• SUPPLIED INFORMATION:
_ _ _ _ _ _ _

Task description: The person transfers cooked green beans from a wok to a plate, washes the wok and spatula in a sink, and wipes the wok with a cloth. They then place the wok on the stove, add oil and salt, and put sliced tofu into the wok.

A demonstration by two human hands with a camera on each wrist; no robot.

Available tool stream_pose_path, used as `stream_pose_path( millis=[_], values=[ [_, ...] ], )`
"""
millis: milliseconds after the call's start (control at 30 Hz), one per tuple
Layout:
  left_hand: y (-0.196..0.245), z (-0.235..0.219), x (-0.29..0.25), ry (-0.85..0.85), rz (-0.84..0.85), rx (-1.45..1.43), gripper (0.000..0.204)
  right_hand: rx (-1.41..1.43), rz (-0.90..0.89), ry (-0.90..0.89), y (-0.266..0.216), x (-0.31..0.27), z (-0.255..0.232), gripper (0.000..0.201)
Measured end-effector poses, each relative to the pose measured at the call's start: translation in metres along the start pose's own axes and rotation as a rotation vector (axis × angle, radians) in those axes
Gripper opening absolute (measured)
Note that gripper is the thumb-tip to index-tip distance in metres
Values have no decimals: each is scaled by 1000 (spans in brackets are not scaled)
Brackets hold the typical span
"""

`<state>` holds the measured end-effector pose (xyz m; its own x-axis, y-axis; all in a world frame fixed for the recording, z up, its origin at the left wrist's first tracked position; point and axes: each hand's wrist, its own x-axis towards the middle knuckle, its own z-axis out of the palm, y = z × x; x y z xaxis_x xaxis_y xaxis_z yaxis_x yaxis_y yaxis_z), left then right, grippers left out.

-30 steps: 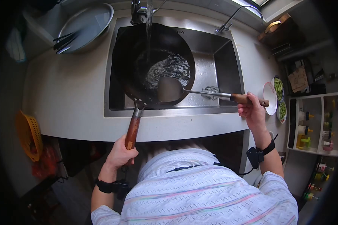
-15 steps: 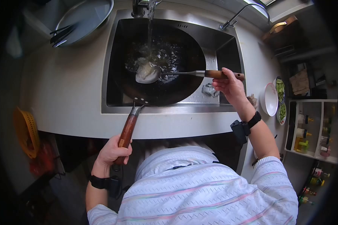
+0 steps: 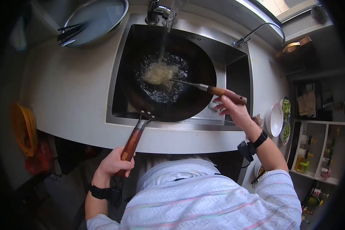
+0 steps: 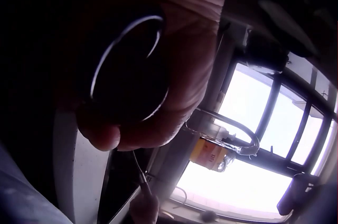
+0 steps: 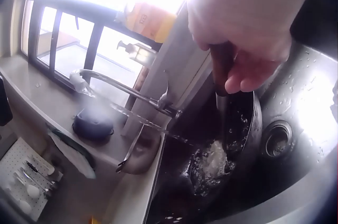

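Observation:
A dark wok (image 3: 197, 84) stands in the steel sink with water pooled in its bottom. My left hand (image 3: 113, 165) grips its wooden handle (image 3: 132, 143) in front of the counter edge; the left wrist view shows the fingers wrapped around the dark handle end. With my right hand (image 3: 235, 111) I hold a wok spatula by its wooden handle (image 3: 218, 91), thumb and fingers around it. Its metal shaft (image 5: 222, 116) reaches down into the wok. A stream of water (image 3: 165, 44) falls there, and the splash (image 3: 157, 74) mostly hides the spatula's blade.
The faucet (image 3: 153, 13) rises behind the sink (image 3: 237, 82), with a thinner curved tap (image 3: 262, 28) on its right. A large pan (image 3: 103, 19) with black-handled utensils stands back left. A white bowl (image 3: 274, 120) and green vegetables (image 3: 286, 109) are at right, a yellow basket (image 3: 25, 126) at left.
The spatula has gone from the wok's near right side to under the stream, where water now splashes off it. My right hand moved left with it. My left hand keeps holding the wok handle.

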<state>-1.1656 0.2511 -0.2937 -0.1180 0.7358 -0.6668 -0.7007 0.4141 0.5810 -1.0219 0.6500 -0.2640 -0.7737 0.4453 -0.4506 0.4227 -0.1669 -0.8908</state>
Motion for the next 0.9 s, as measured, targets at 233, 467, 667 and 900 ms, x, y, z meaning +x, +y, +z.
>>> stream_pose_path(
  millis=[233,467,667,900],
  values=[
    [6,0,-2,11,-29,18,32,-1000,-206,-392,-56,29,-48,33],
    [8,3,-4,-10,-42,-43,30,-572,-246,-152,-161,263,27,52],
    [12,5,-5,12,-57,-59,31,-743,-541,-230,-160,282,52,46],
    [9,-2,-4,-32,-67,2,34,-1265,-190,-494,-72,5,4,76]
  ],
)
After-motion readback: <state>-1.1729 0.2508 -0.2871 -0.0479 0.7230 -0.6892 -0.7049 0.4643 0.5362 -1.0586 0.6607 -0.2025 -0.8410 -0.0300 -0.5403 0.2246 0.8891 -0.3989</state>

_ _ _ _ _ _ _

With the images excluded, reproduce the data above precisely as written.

• SOLUTION TO THE EXERCISE:
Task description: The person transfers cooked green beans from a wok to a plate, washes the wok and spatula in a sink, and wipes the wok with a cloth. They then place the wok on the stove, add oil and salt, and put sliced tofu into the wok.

A demonstration by two human hands with a camera on each wrist; no robot.

Available tool stream_pose_path, used as `stream_pose_path( millis=[_], values=[ [_, ...] ], )`
"""
millis: milliseconds after the call's start (control at 30 Hz), one per tuple
Layout:
  left_hand: y (-0.196..0.245), z (-0.235..0.219), x (-0.29..0.25), ry (-0.85..0.85), rz (-0.84..0.85), rx (-1.45..1.43), gripper (0.000..0.204)
  right_hand: rx (-1.41..1.43), rz (-0.90..0.89), ry (-0.90..0.89), y (-0.266..0.216), x (-0.31..0.27), z (-0.255..0.232), gripper (0.000..0.201)
Measured end-effector poses, each relative to the pose measured at the call's start: translation in metres along the start pose's own axes and rotation as a rotation vector (axis × angle, radians) in those axes
Gripper opening absolute (measured)
Note that gripper is the thumb-tip to index-tip distance in metres
Values have no decimals: each is scaled by 1000 (spans in brackets are not scaled)
Brackets hold the typical span
"""

`<state>` holds the measured end-effector pose (xyz m; its own x-axis, y-axis; all in a world frame fixed for the recording, z up, its origin at the left wrist's first tracked position; point and axes: each hand's wrist, its own x-axis towards the middle knuckle, its own z-axis out of the palm, y = z × x; x y z xaxis_x xaxis_y xaxis_z yaxis_x yaxis_y yaxis_z), left then right, grippers left out.

-30 steps: 
-15 steps: 
+0 steps: 
+0 steps: 
+0 steps: 

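Observation:
A dark wok (image 3: 197, 84) stands in the steel sink with water pooled in its bottom. My left hand (image 3: 113, 165) grips its wooden handle (image 3: 132, 143) in front of the counter edge; the left wrist view shows the fingers wrapped around the dark handle end. With my right hand (image 3: 235, 111) I hold a wok spatula by its wooden handle (image 3: 218, 91), thumb and fingers around it. Its metal shaft (image 5: 222, 116) reaches down into the wok. A stream of water (image 3: 165, 44) falls there, and the splash (image 3: 157, 74) mostly hides the spatula's blade.
The faucet (image 3: 153, 13) rises behind the sink (image 3: 237, 82), with a thinner curved tap (image 3: 262, 28) on its right. A large pan (image 3: 103, 19) with black-handled utensils stands back left. A white bowl (image 3: 274, 120) and green vegetables (image 3: 286, 109) are at right, a yellow basket (image 3: 25, 126) at left.
The spatula has gone from the wok's near right side to under the stream, where water now splashes off it. My right hand moved left with it. My left hand keeps holding the wok handle.
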
<state>-1.1656 0.2511 -0.2937 -0.1180 0.7358 -0.6668 -0.7007 0.4141 0.5810 -1.0219 0.6500 -0.2640 -0.7737 0.4453 -0.4506 0.4227 -0.1669 -0.8908</state>
Motion for the next 0.9 s, as measured, targets at 233, 467, 667 and 900 ms, x, y, z meaning +x, +y, +z.
>>> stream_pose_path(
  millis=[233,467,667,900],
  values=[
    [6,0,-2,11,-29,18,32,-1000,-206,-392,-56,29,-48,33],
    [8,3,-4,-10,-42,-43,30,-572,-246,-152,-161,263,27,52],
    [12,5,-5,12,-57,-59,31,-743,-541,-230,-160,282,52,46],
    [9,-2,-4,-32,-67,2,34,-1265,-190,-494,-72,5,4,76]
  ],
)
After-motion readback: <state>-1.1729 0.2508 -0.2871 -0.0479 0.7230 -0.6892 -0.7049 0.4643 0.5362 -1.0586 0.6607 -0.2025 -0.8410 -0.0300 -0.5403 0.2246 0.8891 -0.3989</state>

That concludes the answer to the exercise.